O delegado ressaltou, por exemplo, que as quadrilhas dispõem de sites na internet, onde conseguem facilmente os dados das vítimas. Ele, porém, precisa de autorização superior para obter as mesmas informações.
"Para que eu possa ter os dados cadastrais de correntistas de bancos, preciso pedir autorização judicial, enfrentar uma maratona. Para o fraudador, está tudo na internet. Eu preciso fazer uma peregrinação enquanto o bandido está sempre à minha frente. Isso é absurdo. Se as mudanças no sistema bancário vieram para facilitar a vida do cidadão, facilitaram, na realidade, os trabalhos do fraudador", afirmou o delegado.
"Vamos identificar essas pessoas que tiveram os nomes usados, e vamos ouvir os bancos sobre os levantamentos cadastrais. Isso vai demandar alguns pedidos judiciais", emendou.
Febraban garante tentar coibir ações
Diante das críticas feitas pelo delegado titular da Delegacia de Defraudações e Falsificações (DDF) ao sistema bancário, e da recorrência dos crimes de estelionato envolvendo os nomes de aposentados e pensionistas em solicitações fraudulentas de empréstimos consignados, a Federação Brasileira de Bancos (Febraban) afirmou, em nota enviada à reportagem, que colabora com as investigações.
Além disso, a entidade, que é a principal representante do setor bancário nacional, reconheceu que 'falhas são passíveis de acontecer'.
"Fraudes na comercialização do consignado também prejudicam as instituições financeiras. A Federação colabora com autoridades policiais, com os PROCONs e outros órgãos de defesa do consumidor, como as Delegacias do Idoso, a fim de coibir eventuais irregularidades. Falhas são passíveis de acontecer". Disse a nota.

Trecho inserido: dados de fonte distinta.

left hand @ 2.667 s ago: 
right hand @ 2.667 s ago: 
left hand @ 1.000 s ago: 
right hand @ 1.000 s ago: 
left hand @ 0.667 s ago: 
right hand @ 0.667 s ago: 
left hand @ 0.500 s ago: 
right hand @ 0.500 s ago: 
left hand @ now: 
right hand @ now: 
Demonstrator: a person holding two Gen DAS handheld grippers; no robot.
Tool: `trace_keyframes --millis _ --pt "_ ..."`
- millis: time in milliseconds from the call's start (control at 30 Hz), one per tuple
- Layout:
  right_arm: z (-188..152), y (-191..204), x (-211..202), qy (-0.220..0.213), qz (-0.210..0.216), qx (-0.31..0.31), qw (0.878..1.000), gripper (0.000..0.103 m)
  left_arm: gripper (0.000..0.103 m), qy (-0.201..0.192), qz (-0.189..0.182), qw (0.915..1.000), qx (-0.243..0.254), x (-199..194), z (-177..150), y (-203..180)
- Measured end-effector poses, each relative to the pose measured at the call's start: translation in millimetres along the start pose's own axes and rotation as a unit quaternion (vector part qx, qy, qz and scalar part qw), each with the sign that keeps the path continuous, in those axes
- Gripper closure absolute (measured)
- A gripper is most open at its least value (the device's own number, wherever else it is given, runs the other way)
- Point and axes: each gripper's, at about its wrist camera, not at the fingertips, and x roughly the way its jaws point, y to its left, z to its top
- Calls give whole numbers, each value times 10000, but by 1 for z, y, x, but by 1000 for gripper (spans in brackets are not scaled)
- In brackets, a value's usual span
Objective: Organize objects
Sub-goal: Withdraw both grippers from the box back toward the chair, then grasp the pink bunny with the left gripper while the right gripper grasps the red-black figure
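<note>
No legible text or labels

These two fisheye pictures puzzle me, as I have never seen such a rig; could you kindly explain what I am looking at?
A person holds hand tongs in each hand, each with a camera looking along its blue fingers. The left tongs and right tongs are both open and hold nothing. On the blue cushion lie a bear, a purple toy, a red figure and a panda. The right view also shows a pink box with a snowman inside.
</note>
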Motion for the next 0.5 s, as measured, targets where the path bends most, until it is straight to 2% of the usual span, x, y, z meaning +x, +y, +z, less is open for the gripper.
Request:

A entidade afirmou, também, que caso algum cliente ou usuário do sistema bancário encontre 'inexatidão em seus dados e cadastros', pode solicitar a imediata correção, citando o Código de Defesa do Consumidor (CDC).
A Febraran explica que em caso de 'serviços bancários ou cobranças que entenda incorretas', o cliente tem o prazo de resposta de até, no máximo, cinco dias desde a reclamação, que poderá ser feita a qualquer hora e a qualquer dia da semana, diretamente com a instituição financeira. Em caso de o banco não solucionar o problema, a própria Febraban poderá ser acionada através do site Conte Aqui (www.conteaqui.org.br).
Conscientização
De acordo com a entidade, campanhas de conscientização são desenvolvidas em parceria dos bancos com a Federação.